I've used two different Weber grills extensively, the small (22") and the next size up (26"). Without a doubt, the 26" is an easier grill to work with. It allows for cooler temperatures to be held for long periods of time much better than the smaller version. That said, do not trust the thermometer in the lid. My current grill is nearly 75 degrees over while my friend's is 40 degrees over! I eventually invested in their iGrill which is something I never said I would do but it has been a great investment. It works through bluetooth so you can read the temperature as long as you are in range. It allows for accurate temperatures and has an alarm to warn you if your grill is too hot or too cold. This is great for days when you are prepping other foods while away from your grill because it will alert you if the grill starts to go out. It's also crucial if you want to get into smoking meats. I have the iGrill 2 and have used the iGrill mini as well. I prefer the iGrill 2 for the multiple thermometers.
Step 4: Cook Your Burgers
Put your burgers over the center of your grill. The wood below should help keep your burgers from being over direct heat as well as providing a light smoke flavor. The indirect cooking allows you to evenly cook your burgers so you only have to turn them once. This results in a great juicy burger!
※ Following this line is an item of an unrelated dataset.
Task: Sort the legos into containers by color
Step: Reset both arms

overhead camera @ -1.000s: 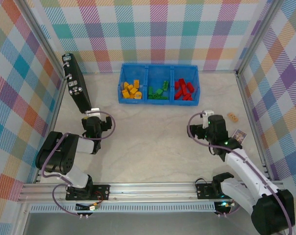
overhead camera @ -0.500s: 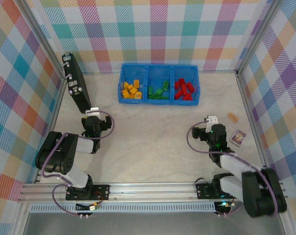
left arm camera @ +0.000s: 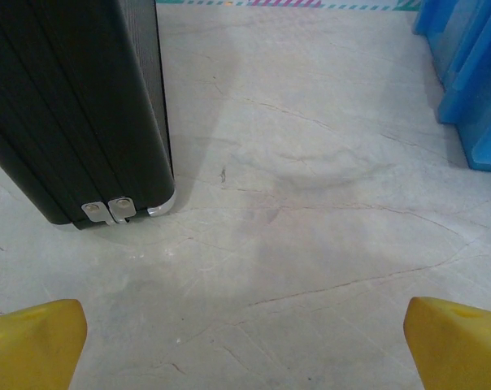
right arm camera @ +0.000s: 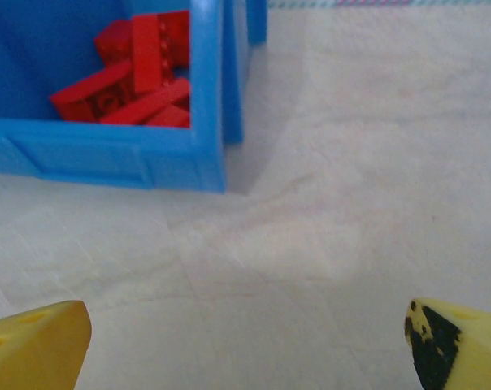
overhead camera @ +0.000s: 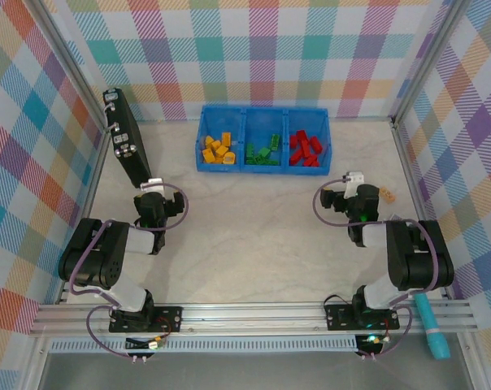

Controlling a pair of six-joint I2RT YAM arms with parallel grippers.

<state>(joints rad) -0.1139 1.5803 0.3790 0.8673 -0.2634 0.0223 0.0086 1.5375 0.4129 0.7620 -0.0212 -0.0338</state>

Cooking times vary wildly depending on the temperature of your grill. For me, at around 350-400 F degrees, a burger takes around 4 minutes per side. If you don't know how to tell if your meat is done, use your iGrill thermometer for an accurate reading. Your burger should be 160 F degrees and not too much higher.
Put some cheese on top if you prefer your burgers that way and serve!